Bom dia, André,
Essa situação gera bastante dúvida na prática, então vamos responder cada ponto com calma.
1. É possível o pedido de demissão durante a suspensão do contrato?
Sim, é possível. Não existe nenhuma norma na CLT que impeça o empregado de pedir demissão enquanto o contrato está suspenso. A suspensão do contrato protege o empregador de dispensar o empregado sem justa causa nesse período, mas ela não retira do trabalhador o direito de encerrar o vínculo por vontade própria.
O que está suspenso são as obrigações recíprocas principais, como a prestação de serviços e o pagamento de salários. Mas a manifestação de vontade do empregado de romper o contrato é um ato jurídico válido e pode ocorrer a qualquer momento.
Um ponto importante: como se trata de uma decisão com efeitos significativos, é recomendável que o empregado formalize o pedido por escrito e, de preferência, que a empresa documente bem essa manifestação de vontade, justamente para afastar qualquer questionamento futuro sobre a espontaneidade do ato.
2. Quais são os efeitos da rescisão nesse caso?

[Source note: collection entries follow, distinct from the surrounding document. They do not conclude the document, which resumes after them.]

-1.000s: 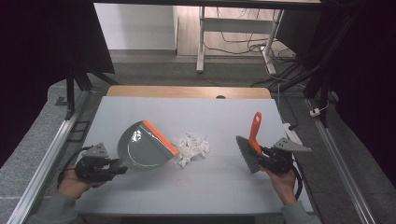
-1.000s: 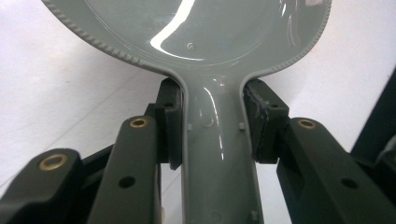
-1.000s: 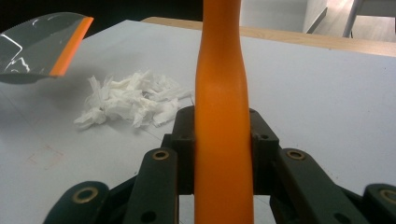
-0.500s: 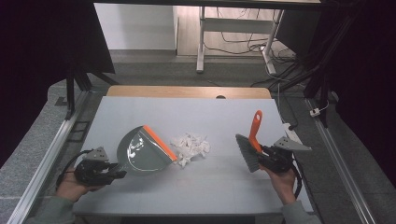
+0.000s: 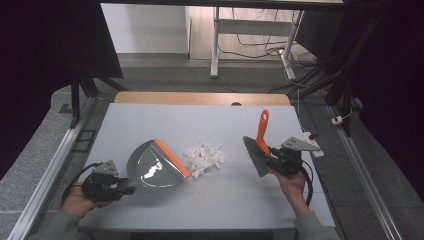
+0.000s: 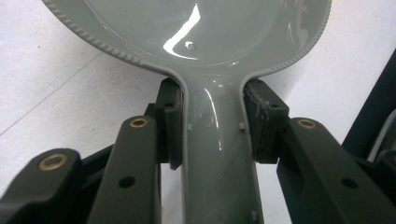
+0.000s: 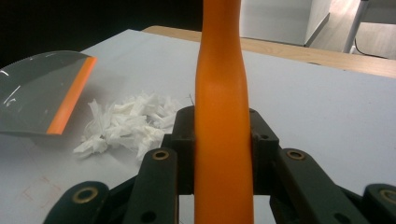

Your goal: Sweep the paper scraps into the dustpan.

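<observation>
Mid-sweep, the left gripper [image 5: 124, 189] clamps the handle of a grey dustpan [image 5: 155, 166], while the right gripper [image 5: 270, 159] pinches an orange-handled brush [image 5: 257, 150]. Between them lies a heap of shredded paper [image 5: 204, 156], just off the pan's orange lip: likely featherlight, soft and easily scattered, better swept than grasped.

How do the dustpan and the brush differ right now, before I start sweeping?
The dustpan is grey with an orange lip and sits on the table; the brush has an orange handle and grey bristles and is held off the table. The dustpan is in the left gripper, the brush in the right gripper. Each is gripped by its handle, with the paper scraps between them.
</observation>
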Tool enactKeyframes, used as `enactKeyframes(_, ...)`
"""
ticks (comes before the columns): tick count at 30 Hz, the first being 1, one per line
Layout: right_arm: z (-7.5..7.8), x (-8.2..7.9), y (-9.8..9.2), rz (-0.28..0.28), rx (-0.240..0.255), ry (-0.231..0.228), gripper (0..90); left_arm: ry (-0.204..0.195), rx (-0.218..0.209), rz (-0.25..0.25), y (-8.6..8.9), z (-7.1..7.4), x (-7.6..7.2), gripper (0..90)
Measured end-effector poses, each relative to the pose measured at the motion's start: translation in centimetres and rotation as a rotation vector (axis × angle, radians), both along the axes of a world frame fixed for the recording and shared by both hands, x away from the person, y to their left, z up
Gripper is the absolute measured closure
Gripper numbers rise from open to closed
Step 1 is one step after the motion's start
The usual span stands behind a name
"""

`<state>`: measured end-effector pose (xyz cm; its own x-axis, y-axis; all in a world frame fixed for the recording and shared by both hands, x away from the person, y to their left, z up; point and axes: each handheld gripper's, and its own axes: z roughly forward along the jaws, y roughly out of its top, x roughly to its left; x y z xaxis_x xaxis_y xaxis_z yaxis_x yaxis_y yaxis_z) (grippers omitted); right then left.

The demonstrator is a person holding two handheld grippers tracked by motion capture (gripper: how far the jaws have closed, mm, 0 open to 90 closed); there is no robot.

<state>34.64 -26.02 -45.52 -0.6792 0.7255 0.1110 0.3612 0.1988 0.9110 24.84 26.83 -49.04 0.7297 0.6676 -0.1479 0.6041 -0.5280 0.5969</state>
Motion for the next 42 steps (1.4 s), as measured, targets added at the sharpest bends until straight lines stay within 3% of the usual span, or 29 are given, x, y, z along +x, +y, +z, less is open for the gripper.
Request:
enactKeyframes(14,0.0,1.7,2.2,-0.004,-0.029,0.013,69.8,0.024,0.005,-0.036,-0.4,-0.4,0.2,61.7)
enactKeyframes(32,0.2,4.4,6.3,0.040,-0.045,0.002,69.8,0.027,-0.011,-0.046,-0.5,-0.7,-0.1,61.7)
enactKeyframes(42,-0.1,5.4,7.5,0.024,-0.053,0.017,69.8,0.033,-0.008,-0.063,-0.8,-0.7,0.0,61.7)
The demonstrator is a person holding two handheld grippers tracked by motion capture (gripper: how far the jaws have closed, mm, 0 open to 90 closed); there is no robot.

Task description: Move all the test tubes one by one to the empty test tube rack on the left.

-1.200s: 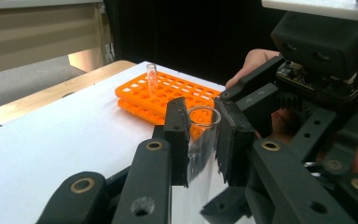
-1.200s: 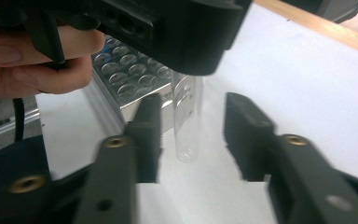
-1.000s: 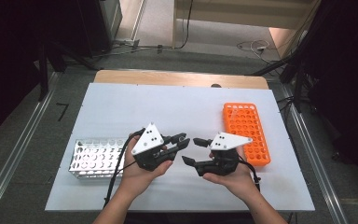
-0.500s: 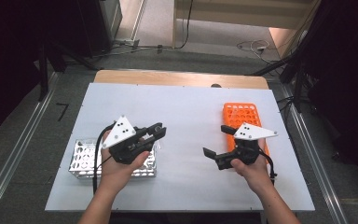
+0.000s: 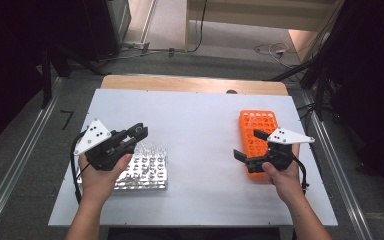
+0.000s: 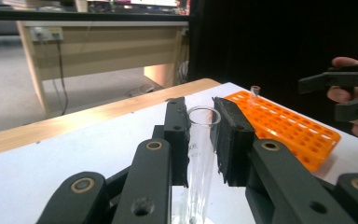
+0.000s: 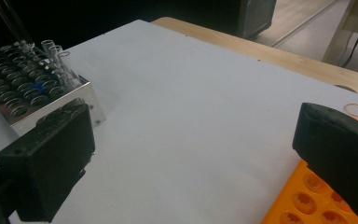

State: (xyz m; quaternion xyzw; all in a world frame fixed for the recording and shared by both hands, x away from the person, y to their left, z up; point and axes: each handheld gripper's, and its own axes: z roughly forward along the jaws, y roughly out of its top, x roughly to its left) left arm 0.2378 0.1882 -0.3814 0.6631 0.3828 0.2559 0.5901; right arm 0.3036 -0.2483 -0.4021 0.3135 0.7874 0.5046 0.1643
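A white table top (image 5: 200, 125) on a wooden bench stands on a grey floor, with dark curtains at both sides and cables trailing at twelve o'clock in the high view. At about eight o'clock on the top sits a metal rack (image 5: 145, 172) with rows of round holes; a few clear tubes stand along its far edge. The left gripper (image 5: 130, 139) hovers over that rack's nine o'clock side, its jaws clenched on a clear glass test tube (image 6: 200, 154): in the left gripper view the two black pads press the tube from either side, the open rim rising just above them and the tube standing near upright. At about three o'clock on the table top lies an orange rack (image 5: 258, 137), long side running towards twelve. A single small tube (image 6: 254, 91) stands in its far end, seen in the left gripper view. The right gripper (image 5: 250, 145) hangs over the near end of the orange rack, its jaws released and spread wide, having just been opening, with nothing between them; in the right gripper view the bare white top shows through the gap, the metal rack at ten o'clock and the orange one at five. The two grippers are well apart.
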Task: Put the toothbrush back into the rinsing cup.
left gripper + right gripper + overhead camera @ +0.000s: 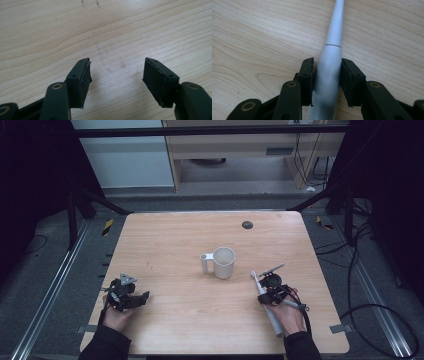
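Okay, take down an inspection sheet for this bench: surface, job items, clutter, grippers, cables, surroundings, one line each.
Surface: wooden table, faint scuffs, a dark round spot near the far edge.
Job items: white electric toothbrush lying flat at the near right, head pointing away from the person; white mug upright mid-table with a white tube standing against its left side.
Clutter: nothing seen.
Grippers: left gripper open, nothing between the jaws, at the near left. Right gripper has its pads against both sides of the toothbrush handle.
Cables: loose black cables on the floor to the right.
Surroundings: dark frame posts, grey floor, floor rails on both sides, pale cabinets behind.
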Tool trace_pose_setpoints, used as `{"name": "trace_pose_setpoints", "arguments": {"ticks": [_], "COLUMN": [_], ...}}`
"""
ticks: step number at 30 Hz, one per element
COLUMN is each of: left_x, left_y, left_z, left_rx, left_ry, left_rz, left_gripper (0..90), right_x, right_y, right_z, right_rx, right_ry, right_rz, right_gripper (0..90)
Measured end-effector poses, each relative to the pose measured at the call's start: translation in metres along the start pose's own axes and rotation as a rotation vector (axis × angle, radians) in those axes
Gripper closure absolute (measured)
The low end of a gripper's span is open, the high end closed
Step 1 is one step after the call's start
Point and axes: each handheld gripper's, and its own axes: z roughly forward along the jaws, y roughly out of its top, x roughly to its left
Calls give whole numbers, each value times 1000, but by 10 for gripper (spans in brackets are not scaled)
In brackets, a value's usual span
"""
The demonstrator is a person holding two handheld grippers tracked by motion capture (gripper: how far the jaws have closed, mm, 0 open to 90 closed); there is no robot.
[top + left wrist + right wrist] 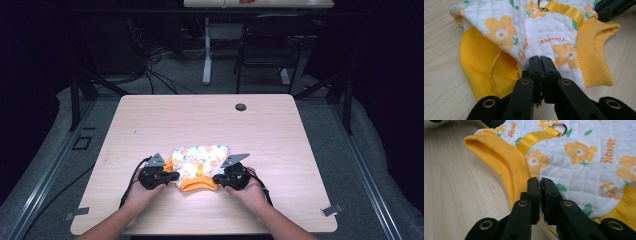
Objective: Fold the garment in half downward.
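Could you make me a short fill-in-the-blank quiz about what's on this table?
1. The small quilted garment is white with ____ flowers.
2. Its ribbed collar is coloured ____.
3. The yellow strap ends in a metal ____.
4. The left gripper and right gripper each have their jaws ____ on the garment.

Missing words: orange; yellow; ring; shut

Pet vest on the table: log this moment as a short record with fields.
item: small quilted pet vest, white with orange flowers, yellow ribbed trim
lying: flat on the wooden table, near the person's edge
strap: yellow strap with a metal ring on top
left claw: shut on the vest's edge
right claw: shut on the vest's edge beside the ribbed collar
hands: one at each side of the vest
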Motion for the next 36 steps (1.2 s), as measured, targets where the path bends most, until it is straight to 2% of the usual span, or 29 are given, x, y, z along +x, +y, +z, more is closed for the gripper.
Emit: {"name": "trace_pose_setpoints", "arguments": {"ticks": [5,8,11,13,18,23,30,36], "left_x": [5,6,9,11,16,19,26,25], "left_y": [1,7,10,10,11,17,17,18], "left_z": [4,7,10,11,14,17,20,19], "left_rx": [-18,-2,-4,-18,-31,-22,-51,-53], "left_ry": [8,38,49,44,45,62,53,61], "left_rz": [-20,8,2,-26,-42,-32,-75,-76], "left_gripper": [898,899,899,899,900,899,900,898], "right_x": [-6,-9,-13,-15,-20,-26,-32,-30], "right_y": [0,1,3,4,7,8,13,15], "right_z": [2,3,5,6,8,10,13,13], "right_rx": [-19,-20,-24,-24,-34,-47,-33,-29], "right_ry": [0,-2,-11,-16,-25,-27,-39,-59], "right_rz": [20,27,35,42,54,80,82,72], "right_gripper": [852,854,857,857,858,857,856,846]}}
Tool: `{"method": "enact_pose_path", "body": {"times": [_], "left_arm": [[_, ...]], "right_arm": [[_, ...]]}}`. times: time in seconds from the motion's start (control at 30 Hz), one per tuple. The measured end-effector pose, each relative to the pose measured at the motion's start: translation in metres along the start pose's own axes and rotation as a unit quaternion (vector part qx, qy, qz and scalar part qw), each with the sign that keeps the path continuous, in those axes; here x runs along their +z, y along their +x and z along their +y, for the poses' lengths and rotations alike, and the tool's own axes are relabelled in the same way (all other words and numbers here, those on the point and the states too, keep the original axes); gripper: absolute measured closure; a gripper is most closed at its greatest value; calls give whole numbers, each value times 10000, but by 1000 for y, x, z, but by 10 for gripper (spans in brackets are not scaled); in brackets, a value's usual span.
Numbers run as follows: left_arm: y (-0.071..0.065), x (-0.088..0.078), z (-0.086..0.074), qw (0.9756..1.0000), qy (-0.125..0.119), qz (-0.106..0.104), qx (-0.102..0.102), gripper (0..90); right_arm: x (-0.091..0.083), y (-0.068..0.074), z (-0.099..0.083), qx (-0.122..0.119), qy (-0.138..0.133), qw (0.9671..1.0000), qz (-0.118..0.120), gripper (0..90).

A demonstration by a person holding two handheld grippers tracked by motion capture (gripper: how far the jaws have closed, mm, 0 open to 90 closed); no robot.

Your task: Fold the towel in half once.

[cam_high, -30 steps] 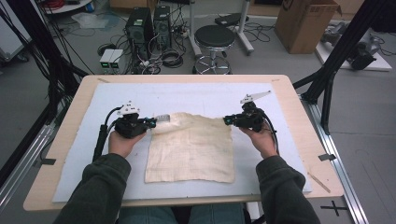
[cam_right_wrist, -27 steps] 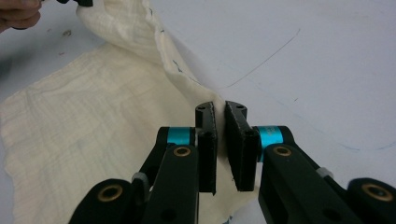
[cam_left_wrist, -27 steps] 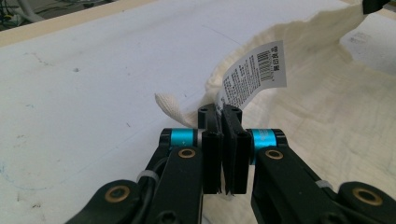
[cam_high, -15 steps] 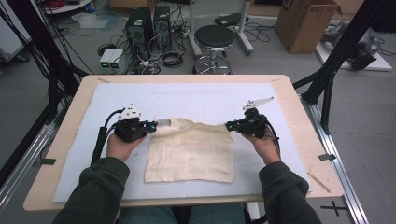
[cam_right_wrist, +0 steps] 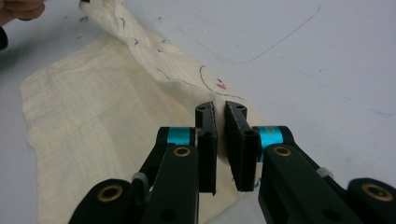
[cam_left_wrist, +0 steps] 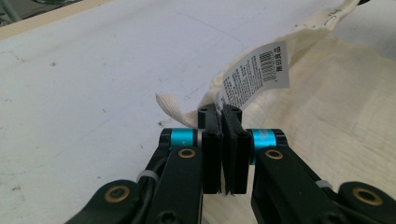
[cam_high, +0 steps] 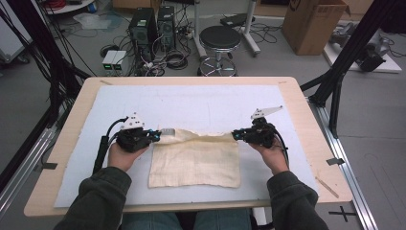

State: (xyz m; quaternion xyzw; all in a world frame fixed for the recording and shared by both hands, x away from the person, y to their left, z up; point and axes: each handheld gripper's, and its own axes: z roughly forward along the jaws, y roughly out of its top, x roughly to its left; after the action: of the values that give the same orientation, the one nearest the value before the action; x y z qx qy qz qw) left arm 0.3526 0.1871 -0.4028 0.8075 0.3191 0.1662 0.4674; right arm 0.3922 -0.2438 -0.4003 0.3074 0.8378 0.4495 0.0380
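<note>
at cloth (cam_high: 194,160) far edge, right hand-held gripper (cam_high: 235,135) shifted outward.

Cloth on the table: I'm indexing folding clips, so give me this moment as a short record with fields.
item: cream cloth, printed label near one corner
surface: white mat on a wooden table
left claw: shut on the cloth's far left corner
right claw: shut on the cloth's far right corner
cloth state: far edge lifted between the claws, near part flat
</note>
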Motion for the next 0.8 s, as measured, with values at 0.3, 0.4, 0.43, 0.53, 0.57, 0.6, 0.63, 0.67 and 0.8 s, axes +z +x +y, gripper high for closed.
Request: {"method": "enact_pose_path", "body": {"times": [0.3, 0.4, 0.43, 0.53, 0.57, 0.6, 0.63, 0.67, 0.8], "left_arm": [[-7, -9, -11, 10000, 48, 20, 62, 866], [-10, -12, -14, 9999, 45, 10, 112, 866], [-12, -13, -15, 9999, 49, -10, 113, 866], [-15, -15, -19, 9999, 48, -31, 138, 866], [-16, -15, -21, 9999, 72, -43, 145, 866], [-17, -16, -22, 9998, 95, -53, 163, 866], [-18, -16, -23, 9998, 112, -58, 181, 866], [-18, -17, -24, 9998, 97, -69, 178, 866], [-22, -18, -26, 9995, 160, -106, 254, 866]], "right_arm": [[-2, 8, -10, -30, -37, 9999, 98, 831], [-2, 13, -11, -56, -7, 9999, 123, 831], [-2, 14, -12, -85, 2, 9999, 133, 832], [-2, 17, -13, -140, 18, 9998, 155, 831], [-2, 19, -14, -144, 42, 9998, 163, 832], [-1, 20, -15, -140, 61, 9997, 175, 831], [-1, 20, -16, -171, 63, 9997, 173, 831], [-1, 21, -17, -149, 82, 9997, 187, 831], [-2, 26, -21, -180, 89, 9995, 231, 831]]}}
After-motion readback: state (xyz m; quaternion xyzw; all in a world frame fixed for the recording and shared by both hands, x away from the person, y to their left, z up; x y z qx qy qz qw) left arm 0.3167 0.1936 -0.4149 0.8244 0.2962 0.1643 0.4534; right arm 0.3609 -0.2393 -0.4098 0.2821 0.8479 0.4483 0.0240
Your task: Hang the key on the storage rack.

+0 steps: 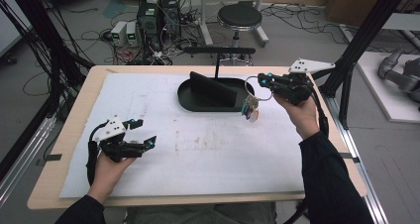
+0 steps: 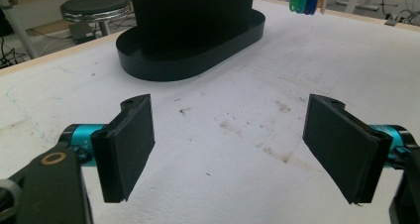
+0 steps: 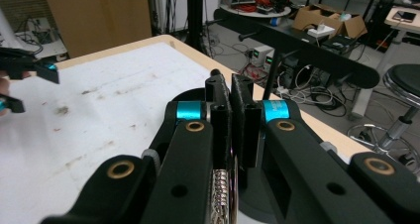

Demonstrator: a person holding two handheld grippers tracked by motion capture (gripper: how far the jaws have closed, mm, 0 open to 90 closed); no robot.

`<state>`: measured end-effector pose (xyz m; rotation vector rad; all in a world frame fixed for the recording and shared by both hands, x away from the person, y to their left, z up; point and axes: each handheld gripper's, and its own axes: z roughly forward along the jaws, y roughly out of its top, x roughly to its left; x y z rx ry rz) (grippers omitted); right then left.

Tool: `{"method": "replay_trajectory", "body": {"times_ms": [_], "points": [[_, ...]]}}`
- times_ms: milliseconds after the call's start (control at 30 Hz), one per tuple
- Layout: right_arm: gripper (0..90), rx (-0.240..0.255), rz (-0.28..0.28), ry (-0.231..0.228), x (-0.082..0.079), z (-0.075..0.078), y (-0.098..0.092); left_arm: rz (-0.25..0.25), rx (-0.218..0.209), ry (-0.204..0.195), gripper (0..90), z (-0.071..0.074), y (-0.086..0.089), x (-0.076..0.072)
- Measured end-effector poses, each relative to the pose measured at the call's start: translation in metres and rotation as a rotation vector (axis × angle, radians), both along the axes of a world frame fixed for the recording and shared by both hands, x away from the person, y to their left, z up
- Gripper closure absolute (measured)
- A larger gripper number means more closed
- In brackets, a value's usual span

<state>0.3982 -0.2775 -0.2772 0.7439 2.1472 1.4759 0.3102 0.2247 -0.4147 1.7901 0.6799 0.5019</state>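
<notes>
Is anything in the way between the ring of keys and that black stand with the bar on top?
Nothing visible is. The right gripper, shut on the key ring, holds it in the air beside the black tray. The stand's bar is up behind, with open air between them.

The room is dim and evenly lit from overhead, and shadows on the white table cover (image 1: 198,149) are soft and faint. The high view is coarse and slightly blurred, with straight lines bowing near its edges. Both gripper views are sharper, though the nearest parts go soft; there is no strong glare.
</notes>
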Motion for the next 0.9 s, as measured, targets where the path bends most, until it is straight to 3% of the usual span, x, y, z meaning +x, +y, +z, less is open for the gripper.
{"method": "replay_trajectory", "body": {"times_ms": [567,900], "points": [[87.8,0.0,-0.056,-0.038,0.039,0.006,0.01,0.003,-0.001,0.004,20.1,-0.001,0.001,0.0],[87.8,0.04,-0.086,-0.017,0.064,-0.002,0.01,0.004,-0.003,0.011,20.1,-0.002,0.003,0.002]]}}
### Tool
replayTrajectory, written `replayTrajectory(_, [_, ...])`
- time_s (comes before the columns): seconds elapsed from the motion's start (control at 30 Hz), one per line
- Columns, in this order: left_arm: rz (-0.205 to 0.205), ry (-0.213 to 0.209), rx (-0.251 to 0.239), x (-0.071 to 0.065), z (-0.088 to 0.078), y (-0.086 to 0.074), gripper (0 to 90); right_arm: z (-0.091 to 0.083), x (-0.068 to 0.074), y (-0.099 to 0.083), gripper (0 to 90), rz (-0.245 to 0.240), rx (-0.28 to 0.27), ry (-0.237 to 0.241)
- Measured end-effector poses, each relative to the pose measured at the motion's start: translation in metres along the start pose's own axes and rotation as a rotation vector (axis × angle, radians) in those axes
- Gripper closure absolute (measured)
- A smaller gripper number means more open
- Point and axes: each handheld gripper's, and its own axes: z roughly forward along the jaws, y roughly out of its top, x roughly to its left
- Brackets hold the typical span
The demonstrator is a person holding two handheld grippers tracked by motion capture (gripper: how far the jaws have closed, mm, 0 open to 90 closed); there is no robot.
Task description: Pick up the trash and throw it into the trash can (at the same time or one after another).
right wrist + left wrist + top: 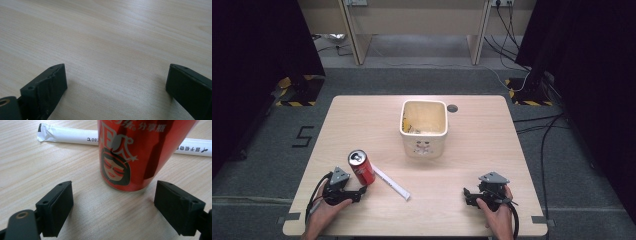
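Your left gripper (360, 192), at the lower left of the high view, has its jaws spread wide and grips nothing. The upright red can (361, 168) stands just ahead of the gap, apart from both pads, with a white paper-wrapped stick (391, 183) lying behind it. At centre, the cream bin (423, 145) holds some yellowish scraps. Your right gripper (468, 196), lower right, gapes wide over bare table (472, 140).
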Motion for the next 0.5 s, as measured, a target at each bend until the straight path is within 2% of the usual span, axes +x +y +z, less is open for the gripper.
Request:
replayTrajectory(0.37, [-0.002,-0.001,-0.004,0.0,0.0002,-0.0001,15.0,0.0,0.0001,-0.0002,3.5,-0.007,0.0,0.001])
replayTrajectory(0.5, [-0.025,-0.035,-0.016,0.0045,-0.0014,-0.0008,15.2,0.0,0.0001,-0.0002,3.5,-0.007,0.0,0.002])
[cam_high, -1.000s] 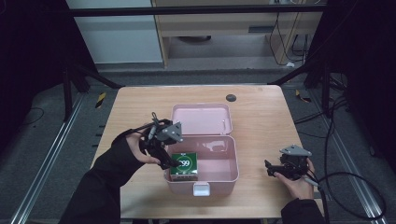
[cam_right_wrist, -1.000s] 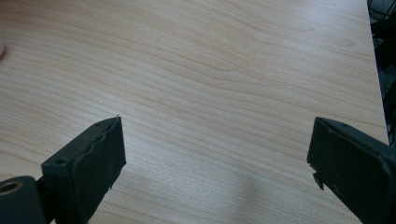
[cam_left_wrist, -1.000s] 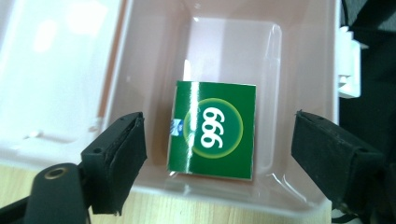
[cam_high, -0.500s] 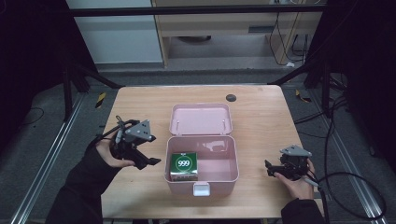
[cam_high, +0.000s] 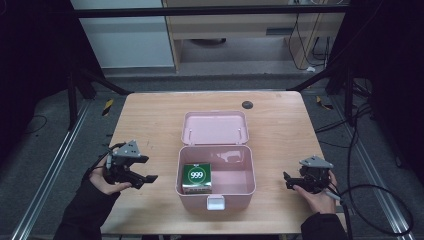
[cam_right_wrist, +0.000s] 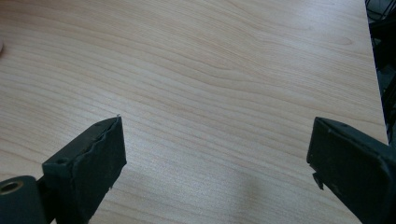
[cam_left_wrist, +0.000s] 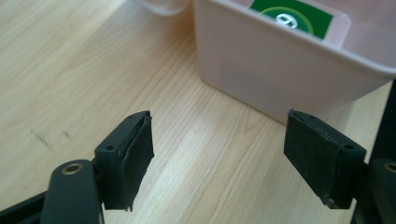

No pedido de demissão, as verbas rescisórias são aquelas devidas ao empregado que rompe o contrato por vontade própria. De forma geral, ele terá direito a:
Verbas que ele recebe normalmente:
Saldo de salário dos dias trabalhados antes do afastamento
Férias vencidas (se houver) acrescidas de 1/3
Férias proporcionais acrescidas de 1/3
13º salário proporcional
O que ele perde por pedir demissão:
Aviso prévio (ele abre mão, ou se quiser cumprir, terá que ser verificado se isso é viável dado o estado de saúde)
Multa de 40% sobre o FGTS
Seguro-desemprego
Sobre o FGTS: os depósitos realizados até o início do afastamento ficam na conta vinculada do trabalhador, mas ele não poderá saque-los nesse momento, já que o pedido de demissão não é uma das hipóteses de saque previstas na Lei 8.036/90. O saldo permanece na conta até que surja uma hipótese legal de movimentação.
3. O benefício do INSS pode ser suspenso por causa do pedido de demissão?
Aqui está um ponto que merece muita atenção: o pedido de demissão, por si só, não suspende nem cancela o benefício previdenciário. O benefício é uma relação entre o segurado e o INSS, independente do vínculo empregatício.
O que pode acontecer é o seguinte: o INSS pode, em algum momento, questionar a manutenção do benefício se entender que o segurado não está mais incapacitado, mas isso seria resultado de uma perícia médica, e não do pedido de demissão em si.
O benefício continuará sendo pago normalmente enquanto o INSS reconhecer a incapacidade do segurado, independentemente de ele ainda ter ou não vínculo empregatício. Inclusive, é muito comum que pessoas sem vínculo formal recebam auxílio-doença normalmente, desde que mantenham a qualidade de segurado.
Resumindo o fluxo prático
O empregado pode pedir demissão, a empresa deve formalizar bem esse pedido, calcular as verbas rescisórias cabíveis (sem multa do FGTS e sem aviso prévio), e o benefício junto ao INSS segue normalmente sem qualquer interrupção em razão do desligamento.
Se tiver mais dúvidas, é só perguntar!